» Prompt
Among the entries below, how many lines include "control"? Give the number alone.
(Stored data)
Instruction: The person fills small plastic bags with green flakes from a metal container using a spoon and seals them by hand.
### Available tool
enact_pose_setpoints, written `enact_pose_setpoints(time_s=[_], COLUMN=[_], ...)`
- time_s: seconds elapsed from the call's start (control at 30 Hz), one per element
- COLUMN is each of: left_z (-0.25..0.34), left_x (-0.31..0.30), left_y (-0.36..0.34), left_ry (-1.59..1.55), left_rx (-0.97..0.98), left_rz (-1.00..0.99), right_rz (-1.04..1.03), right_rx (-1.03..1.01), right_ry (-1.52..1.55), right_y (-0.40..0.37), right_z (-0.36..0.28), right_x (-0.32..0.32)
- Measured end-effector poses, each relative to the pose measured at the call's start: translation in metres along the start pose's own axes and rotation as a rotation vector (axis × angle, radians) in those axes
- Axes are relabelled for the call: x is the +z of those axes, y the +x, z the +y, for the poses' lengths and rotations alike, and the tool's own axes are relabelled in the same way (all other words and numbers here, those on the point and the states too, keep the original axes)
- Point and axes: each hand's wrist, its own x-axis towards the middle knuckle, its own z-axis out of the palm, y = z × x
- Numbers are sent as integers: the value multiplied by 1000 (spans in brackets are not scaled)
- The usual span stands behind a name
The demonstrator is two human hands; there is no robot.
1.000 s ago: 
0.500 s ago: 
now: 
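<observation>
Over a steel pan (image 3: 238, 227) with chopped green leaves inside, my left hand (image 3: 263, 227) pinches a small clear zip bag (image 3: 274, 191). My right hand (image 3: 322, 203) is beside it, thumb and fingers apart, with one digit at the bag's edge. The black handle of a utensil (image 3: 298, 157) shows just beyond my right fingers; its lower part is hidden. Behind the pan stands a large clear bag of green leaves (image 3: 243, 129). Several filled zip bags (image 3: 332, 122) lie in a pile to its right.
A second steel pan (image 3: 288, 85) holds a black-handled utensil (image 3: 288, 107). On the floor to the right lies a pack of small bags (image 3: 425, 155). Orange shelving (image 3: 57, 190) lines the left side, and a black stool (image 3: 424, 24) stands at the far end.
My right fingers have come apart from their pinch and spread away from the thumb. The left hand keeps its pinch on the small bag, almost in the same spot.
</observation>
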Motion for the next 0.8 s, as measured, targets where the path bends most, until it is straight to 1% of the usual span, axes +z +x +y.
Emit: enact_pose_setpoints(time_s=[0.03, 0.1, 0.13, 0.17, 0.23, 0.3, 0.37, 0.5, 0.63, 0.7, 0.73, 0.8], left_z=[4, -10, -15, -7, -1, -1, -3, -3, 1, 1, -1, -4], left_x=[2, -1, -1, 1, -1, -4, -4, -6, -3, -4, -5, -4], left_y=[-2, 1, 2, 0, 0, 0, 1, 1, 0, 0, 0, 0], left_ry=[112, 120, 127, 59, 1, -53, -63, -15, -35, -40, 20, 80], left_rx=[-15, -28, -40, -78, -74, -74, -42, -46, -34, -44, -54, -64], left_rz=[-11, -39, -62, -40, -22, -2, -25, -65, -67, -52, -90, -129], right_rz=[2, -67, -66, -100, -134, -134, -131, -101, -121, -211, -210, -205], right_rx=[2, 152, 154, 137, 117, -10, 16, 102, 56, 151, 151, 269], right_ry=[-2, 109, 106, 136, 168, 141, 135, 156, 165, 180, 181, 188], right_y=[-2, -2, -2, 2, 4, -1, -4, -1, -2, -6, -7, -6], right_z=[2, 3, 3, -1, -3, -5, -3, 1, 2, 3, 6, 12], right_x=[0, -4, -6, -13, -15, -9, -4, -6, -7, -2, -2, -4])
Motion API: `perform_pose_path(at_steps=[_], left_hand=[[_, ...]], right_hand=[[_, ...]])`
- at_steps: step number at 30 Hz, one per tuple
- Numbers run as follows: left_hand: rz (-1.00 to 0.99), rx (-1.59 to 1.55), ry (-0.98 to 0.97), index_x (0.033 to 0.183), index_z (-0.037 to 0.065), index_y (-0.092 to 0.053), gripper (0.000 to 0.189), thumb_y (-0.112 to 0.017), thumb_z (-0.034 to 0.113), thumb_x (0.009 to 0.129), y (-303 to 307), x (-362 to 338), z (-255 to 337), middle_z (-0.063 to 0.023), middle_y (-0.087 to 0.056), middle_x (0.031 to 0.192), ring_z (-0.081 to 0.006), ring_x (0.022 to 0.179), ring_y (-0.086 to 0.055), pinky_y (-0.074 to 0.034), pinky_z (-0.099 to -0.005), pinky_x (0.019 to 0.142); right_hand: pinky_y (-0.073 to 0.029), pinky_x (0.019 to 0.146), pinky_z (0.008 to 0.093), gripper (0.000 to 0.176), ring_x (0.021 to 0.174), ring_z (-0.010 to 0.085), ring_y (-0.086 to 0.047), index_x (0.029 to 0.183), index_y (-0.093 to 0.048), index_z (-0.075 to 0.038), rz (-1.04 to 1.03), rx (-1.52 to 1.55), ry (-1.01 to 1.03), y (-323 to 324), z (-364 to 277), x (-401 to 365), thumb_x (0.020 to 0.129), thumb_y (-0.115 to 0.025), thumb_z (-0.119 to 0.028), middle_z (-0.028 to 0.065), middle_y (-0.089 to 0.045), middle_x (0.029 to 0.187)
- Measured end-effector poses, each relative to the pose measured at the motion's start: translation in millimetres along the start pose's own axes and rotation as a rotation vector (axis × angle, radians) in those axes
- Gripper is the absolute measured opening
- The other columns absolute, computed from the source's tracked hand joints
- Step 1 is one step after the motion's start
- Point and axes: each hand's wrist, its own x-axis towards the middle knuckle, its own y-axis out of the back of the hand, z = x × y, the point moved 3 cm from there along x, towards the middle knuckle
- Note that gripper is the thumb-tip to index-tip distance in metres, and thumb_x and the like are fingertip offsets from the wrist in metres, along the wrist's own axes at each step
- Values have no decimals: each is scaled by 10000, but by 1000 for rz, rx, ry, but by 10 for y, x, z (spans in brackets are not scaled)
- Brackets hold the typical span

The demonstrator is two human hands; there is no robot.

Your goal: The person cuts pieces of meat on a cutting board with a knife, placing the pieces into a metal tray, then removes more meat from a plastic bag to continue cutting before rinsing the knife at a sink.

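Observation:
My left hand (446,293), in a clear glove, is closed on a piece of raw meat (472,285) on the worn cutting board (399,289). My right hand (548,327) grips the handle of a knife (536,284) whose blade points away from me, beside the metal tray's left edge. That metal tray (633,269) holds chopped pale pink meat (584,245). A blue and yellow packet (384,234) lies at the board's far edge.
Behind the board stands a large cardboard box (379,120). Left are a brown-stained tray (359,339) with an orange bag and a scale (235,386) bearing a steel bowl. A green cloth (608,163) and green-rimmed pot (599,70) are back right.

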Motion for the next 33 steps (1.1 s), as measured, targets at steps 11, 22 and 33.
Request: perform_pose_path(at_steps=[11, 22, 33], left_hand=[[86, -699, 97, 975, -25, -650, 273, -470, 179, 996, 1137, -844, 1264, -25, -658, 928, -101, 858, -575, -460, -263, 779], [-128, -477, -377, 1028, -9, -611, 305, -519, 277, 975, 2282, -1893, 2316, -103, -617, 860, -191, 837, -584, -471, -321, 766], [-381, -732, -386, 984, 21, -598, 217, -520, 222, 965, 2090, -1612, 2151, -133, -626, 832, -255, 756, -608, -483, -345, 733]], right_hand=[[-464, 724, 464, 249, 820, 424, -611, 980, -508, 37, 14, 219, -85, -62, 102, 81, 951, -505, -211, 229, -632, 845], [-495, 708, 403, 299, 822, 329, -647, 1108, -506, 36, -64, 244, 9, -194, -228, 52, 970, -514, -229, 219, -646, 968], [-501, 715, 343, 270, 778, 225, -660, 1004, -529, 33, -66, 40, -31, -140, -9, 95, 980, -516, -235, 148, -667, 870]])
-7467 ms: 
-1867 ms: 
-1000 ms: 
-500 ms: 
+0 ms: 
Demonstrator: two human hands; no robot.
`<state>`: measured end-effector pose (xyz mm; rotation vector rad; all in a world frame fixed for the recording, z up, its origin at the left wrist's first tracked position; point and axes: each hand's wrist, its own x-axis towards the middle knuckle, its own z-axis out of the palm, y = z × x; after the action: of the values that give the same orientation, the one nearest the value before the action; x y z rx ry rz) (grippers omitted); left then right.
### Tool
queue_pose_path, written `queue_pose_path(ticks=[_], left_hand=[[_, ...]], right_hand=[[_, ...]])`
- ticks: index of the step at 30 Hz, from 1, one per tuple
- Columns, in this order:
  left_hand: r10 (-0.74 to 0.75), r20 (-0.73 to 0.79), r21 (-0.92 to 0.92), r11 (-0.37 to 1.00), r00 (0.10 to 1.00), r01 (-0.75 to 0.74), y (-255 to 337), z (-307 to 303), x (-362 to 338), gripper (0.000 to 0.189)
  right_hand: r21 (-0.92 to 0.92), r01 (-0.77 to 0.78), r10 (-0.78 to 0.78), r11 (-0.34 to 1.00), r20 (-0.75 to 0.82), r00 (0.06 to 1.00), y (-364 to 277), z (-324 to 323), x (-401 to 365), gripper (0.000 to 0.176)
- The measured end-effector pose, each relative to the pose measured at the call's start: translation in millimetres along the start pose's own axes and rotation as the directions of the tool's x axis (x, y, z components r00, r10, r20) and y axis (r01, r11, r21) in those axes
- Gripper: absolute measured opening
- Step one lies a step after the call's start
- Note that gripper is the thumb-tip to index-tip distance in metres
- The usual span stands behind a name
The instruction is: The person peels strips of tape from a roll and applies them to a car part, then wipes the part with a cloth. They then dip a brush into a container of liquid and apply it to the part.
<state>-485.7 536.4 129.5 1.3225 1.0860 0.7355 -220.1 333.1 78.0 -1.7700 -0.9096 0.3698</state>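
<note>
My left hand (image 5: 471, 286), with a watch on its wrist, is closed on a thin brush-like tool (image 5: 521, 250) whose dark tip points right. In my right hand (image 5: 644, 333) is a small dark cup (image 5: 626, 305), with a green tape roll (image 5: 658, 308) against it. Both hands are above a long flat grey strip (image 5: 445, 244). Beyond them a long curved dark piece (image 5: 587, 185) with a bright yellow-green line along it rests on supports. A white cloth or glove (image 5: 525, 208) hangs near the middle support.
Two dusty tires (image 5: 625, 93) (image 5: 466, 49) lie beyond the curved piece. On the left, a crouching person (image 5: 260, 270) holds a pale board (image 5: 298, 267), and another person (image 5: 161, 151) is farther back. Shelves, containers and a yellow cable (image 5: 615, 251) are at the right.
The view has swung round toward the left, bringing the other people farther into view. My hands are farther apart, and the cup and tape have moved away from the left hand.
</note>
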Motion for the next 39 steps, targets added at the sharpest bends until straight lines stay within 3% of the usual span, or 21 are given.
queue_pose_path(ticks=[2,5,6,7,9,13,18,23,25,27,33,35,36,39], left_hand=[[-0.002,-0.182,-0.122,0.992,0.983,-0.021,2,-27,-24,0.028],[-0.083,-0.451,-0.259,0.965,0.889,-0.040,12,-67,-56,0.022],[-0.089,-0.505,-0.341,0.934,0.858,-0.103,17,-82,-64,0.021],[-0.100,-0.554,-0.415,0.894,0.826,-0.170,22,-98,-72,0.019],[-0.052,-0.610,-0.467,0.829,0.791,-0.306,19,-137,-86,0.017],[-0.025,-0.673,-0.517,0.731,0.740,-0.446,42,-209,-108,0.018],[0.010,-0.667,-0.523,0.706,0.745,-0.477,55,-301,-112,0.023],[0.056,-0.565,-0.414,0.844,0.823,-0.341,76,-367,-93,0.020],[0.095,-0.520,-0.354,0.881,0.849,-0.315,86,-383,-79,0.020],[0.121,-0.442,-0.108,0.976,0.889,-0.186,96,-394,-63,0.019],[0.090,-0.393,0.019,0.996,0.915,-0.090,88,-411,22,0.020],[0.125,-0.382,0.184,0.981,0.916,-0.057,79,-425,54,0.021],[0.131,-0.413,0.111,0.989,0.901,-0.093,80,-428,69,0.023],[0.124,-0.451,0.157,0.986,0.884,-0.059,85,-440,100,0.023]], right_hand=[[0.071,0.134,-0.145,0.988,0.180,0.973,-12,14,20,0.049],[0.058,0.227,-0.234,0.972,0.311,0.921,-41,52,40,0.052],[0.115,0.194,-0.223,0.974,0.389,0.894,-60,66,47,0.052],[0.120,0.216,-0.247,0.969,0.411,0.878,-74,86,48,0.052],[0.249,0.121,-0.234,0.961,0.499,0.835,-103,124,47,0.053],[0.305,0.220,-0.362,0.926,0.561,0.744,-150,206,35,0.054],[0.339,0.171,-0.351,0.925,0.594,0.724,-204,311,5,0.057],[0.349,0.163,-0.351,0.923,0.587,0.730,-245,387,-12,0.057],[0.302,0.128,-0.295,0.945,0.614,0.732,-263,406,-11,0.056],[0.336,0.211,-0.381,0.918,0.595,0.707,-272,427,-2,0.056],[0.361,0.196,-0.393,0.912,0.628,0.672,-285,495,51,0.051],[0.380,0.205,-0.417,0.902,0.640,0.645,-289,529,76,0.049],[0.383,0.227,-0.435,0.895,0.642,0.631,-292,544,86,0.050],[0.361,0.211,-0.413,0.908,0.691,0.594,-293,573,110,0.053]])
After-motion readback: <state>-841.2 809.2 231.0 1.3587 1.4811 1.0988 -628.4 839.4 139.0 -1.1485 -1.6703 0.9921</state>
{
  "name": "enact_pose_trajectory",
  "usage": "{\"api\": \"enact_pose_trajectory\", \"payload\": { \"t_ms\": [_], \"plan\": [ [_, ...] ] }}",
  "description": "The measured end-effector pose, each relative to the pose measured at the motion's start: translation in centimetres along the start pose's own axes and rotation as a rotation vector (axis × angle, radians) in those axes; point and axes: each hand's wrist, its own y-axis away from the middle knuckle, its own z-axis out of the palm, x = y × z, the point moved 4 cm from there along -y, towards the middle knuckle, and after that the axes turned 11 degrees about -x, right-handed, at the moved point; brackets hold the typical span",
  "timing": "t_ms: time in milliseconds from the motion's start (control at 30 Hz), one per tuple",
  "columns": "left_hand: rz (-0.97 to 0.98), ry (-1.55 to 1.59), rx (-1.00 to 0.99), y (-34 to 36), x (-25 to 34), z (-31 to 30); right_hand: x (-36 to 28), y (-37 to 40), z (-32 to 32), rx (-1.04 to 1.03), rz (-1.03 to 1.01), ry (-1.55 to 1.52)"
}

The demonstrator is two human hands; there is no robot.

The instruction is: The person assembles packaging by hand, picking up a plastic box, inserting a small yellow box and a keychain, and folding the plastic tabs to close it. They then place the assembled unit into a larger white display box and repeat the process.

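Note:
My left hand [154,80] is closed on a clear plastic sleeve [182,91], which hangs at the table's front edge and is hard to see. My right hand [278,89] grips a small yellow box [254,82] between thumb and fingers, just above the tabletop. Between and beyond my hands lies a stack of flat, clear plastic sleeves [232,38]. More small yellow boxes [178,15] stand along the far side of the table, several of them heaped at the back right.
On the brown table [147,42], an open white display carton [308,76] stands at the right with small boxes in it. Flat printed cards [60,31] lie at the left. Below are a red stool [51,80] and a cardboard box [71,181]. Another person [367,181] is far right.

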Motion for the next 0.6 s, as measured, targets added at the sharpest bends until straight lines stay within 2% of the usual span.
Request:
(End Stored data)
» Result of this exercise
2